Satu hari yang lalu saya baru saja mengikuti seminar bersama Dr Hc Anni Iwasaki, Presiden Pusat Studi Jepang Untuk Kemajuan Indonesia, presentasi beliau mengenai bagaimana kehidupan di Jepang, dengan segala kemajuan dan pendidikannya. Jepang ternyata menduduki posisi ke-tiga sedunia dalam  kesejahteraan keluarganya. Bila dibandingkan dengan Indonesia pasti akan jauh sekali. Apa yang membuat Jepang bisa semaju itu? Banyak sekali hal penting yang saya tangkap dari pembahasan beliau, pertama Ibu adalah pendidik manusia yang pertama. Yup nampaknya kalimat ini begitu terserap dalam setiap hati dan kepala orang Jepang, hingga semua kebijakan yang dikeluarkan oleh pemerintahnya adalah semata-mata untuk memfasilitasi kebutuhan Ibu dan anak, serta kesejahteraan masyarakat Jepang.

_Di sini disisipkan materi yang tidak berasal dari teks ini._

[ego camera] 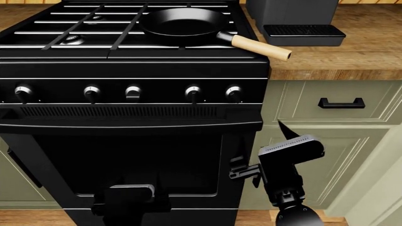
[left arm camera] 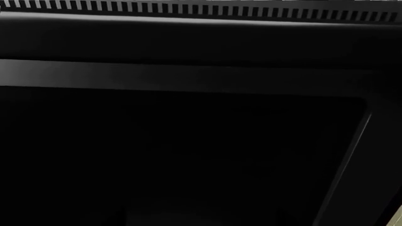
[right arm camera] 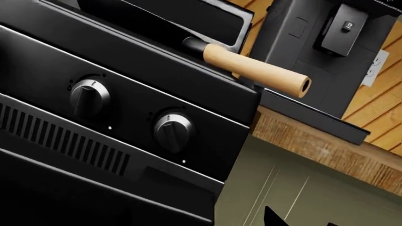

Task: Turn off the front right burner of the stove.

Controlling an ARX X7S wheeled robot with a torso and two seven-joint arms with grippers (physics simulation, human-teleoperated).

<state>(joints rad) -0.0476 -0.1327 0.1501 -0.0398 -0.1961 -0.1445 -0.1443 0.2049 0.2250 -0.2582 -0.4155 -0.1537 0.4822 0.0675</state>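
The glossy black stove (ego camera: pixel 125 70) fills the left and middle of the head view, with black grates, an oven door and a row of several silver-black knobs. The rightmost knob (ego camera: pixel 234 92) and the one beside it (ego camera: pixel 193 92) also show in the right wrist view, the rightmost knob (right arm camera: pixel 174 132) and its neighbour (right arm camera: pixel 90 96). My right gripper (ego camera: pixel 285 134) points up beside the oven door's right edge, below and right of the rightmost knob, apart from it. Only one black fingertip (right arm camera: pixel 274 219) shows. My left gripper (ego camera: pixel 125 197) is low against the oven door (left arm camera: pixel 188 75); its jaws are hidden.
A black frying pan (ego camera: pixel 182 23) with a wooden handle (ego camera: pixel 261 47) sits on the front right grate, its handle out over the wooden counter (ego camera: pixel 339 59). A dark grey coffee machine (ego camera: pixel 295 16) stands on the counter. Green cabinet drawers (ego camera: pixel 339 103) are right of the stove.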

Sebenarnya isu tentang hal ini, bukanlah suatu isu yang baru di negara kita, namun sudah sejak lama sekali, bahkan dalam UUD 1945 pasal 28b ayat 2, dinyatakan bahwa "Setiap anak berhak atas kelangsungan hidup, tumbuh dan berkembang serta berhak atas perlindungan dari kekerasan dan diskriminasi". Seharusnya kalimat ini bisa menjadi pendorong bagi pemerintah dan masyarakat untuk benar-benar mewujudkan perkembangan yang baik bagi anak-anak Indonesia.
Peranan ibu sebagai seorang pendidik dalam keluarga, juga tertuang dalam buku yang dikeluarkan oleh Bappenas yang bekerja sama dengan Unicef tentang Pengembangan Anak Usia Dini Holistik-Integratif PEDOMAN UMUM Kementerian Negara Perencanaan Pembangunan Nasional/Badan Perencanaan Pembangunan Nasional (Bappenas), tahun 2009, yang menyatakan "Bagi anak-anak yang masih berusia dini, Ibu adalah pendidik utama dan pertama dalam keluarga". (Hal 15, paragraf 1 baris ke 3).

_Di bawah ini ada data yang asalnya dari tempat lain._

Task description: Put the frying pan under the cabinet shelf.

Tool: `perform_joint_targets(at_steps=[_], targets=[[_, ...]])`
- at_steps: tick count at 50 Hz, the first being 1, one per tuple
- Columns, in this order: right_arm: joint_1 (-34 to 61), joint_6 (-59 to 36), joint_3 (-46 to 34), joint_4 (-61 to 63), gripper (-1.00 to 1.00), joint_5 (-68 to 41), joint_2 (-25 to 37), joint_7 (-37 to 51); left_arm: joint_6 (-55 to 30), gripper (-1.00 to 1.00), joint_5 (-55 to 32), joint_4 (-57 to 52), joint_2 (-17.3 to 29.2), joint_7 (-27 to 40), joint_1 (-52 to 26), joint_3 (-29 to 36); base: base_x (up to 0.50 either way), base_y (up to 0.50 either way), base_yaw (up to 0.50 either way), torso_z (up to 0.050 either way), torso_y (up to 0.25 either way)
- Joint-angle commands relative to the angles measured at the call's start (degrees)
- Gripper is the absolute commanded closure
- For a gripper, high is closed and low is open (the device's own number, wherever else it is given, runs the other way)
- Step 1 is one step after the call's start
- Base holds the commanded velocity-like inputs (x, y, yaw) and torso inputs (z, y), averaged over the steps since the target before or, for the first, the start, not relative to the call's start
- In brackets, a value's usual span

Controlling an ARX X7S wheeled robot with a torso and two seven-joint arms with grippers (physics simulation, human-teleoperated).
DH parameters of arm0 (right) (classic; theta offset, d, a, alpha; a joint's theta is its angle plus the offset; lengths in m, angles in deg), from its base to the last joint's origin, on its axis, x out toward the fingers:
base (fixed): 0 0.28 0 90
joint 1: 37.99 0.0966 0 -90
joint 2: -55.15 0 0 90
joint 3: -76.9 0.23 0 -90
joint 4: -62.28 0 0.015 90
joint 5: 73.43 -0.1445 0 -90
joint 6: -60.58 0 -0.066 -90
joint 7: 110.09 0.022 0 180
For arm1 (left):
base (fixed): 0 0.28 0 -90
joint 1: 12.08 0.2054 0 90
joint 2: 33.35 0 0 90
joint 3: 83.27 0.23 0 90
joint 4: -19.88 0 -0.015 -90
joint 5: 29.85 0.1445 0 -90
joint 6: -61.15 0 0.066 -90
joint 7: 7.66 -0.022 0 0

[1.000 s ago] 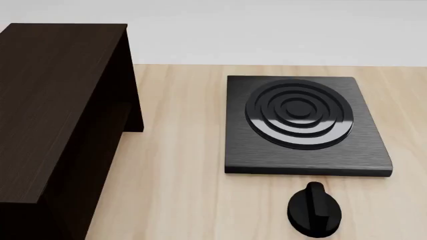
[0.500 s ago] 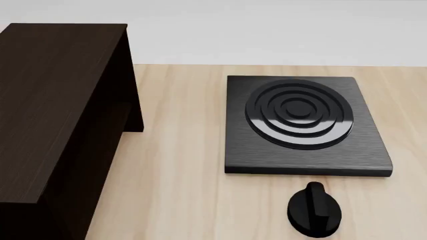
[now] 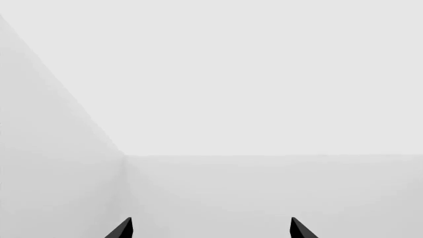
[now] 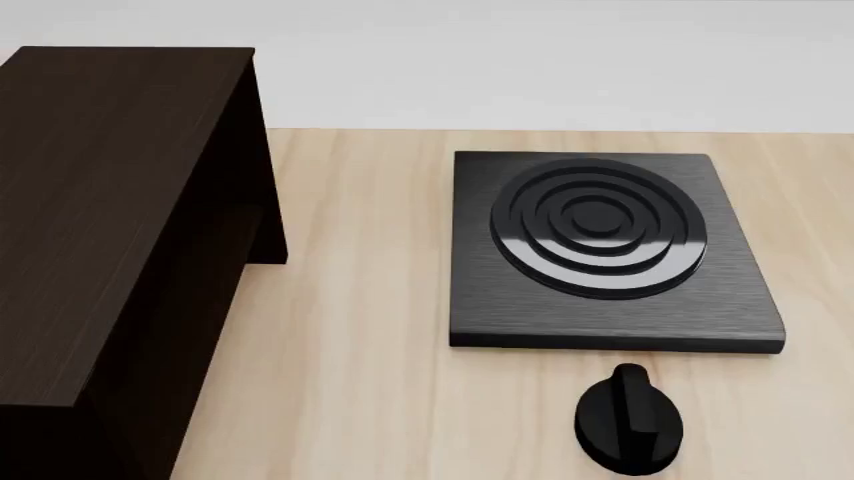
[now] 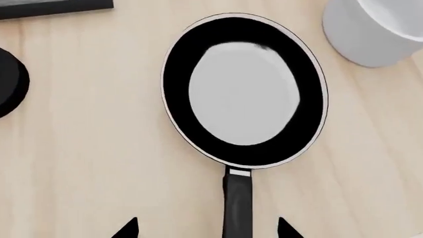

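Note:
The frying pan lies flat on the wooden table in the right wrist view, black with a thin silvery rim and a pale grey sheen inside. Its black handle runs toward my right gripper, which is open above it, the handle between the two fingertips but nearer one of them. The pan is out of the head view. The cabinet shelf, a large dark brown box, stands at the left of the head view. My left gripper is open and empty, facing blank pale walls. Neither arm shows in the head view.
A square black stove plate with concentric rings lies right of the cabinet, a black knob in front of it. A white round bowl stands close beside the pan's rim. The knob's edge also shows in the right wrist view.

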Motion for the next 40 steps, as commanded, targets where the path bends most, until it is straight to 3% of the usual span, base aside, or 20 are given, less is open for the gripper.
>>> perform_joint_targets(at_steps=[1, 40], targets=[[-3.78, 5.91, -3.20, 0.49, -1.00, 0.78, 1.18, -1.83, 0.54, -1.00, -0.44, -0.17, 0.66, 0.43, 0.55, -0.11, 0.00, 0.00, 0.00, 0.000, 0.000], [-16.78, 27.83, -15.36, -2.25, -1.00, 0.79, 1.12, -7.68, 1.69, -1.00, 0.84, -0.79, 1.20, 0.19, 2.41, 0.70, 0.00, 0.00, 0.00, 0.000, 0.000]])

Namun sayangnya, kalimat ini hanyalah sebuah kata dan ungkapan yang belum bisa diimplementasikan sepenuhnya di negara kita, padahal peranan ibu itu luar biasa sekali. Ibu-ibu di negara kita bukan lagi menjadi "Mother Bangsa" tapi mereka adalah "pendamping suami" yang juga harus ikut mencari nafkah demi memenuhi kebutuhan keluarganya. Saat seorang ibu melahirkan seorang anak, maka sejak saat itulah seharusnya tanggung jawab sepenuhnya untuk mengurus dan mendidik anaknya seoptimal mungkin.

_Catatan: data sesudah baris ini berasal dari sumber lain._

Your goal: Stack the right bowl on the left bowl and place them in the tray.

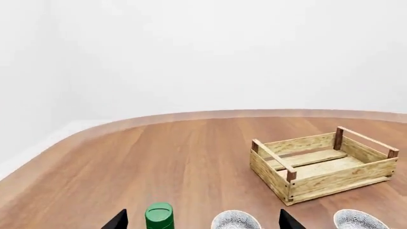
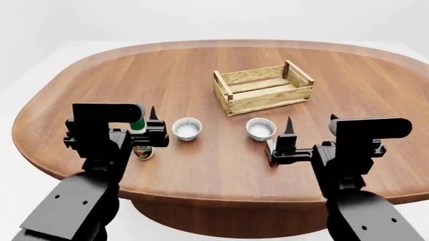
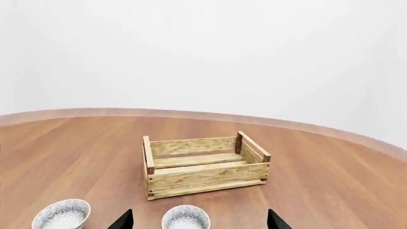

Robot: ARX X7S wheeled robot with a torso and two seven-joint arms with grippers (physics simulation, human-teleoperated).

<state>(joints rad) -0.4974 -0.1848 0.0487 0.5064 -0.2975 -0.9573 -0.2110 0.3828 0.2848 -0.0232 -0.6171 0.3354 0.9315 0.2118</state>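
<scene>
Head view is showing me the wooden surface (image 2: 201, 70) filling most of the frame, with the tray (image 2: 262, 87) sitting upper centre, nothing in it. Both bowls are sitting below it, well apart: the left bowl (image 2: 187, 128) at centre left, the right bowl (image 2: 260, 128) just right of centre. A green-capped bottle (image 2: 140, 140) is standing beside my left gripper (image 2: 152, 131). I am holding both the left and the right gripper (image 2: 282, 145) with fingers apart, above the surface.
</scene>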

Ibu Anni yang sejak tahun 1972 tinggal di Jepang, menceritakan bahwa di sana, seorang ibu yang baru saja melahirkan,  langsung keluar dari pekerjaannya, biarpun asalnya ia adalah seorang wanita karir yang sukses. Dari data yang diperoleh pada tahun 2005, sekitar 88,5% ibu muda Jepang mengundurkan diri dari tempat bekerja setelah kelahiran anak pertama dan pada usia 40-45 tahun para ibu Jepang mulai kembali ke lapangan kerja (Kementerian Kesehatan, Ketenagakerjaan dan Kesejahteraan Jepang thn 2005/Facts and Figures of Japan 2008 by Foreign Press Centre Japan dalam Handout Kuliah Umum UPI, Anni Iwasaki, 2011). Lalu siapa yang mengisi kekosongan pekerjaan mereka? para mahasiswa dan mahasiswi Jepanglah yang akan mengisi tugas pekerjannya sebagai kerja "part time" selama para ibu muda tersebut mengurus dan mendidik anak-anaknya agar karakter seorang anak dapat terbentuk sejak dini. (Jadi ga ada namanya pengangguran kali ya kalau di Jepang, sama rata, sama adil, hehehe).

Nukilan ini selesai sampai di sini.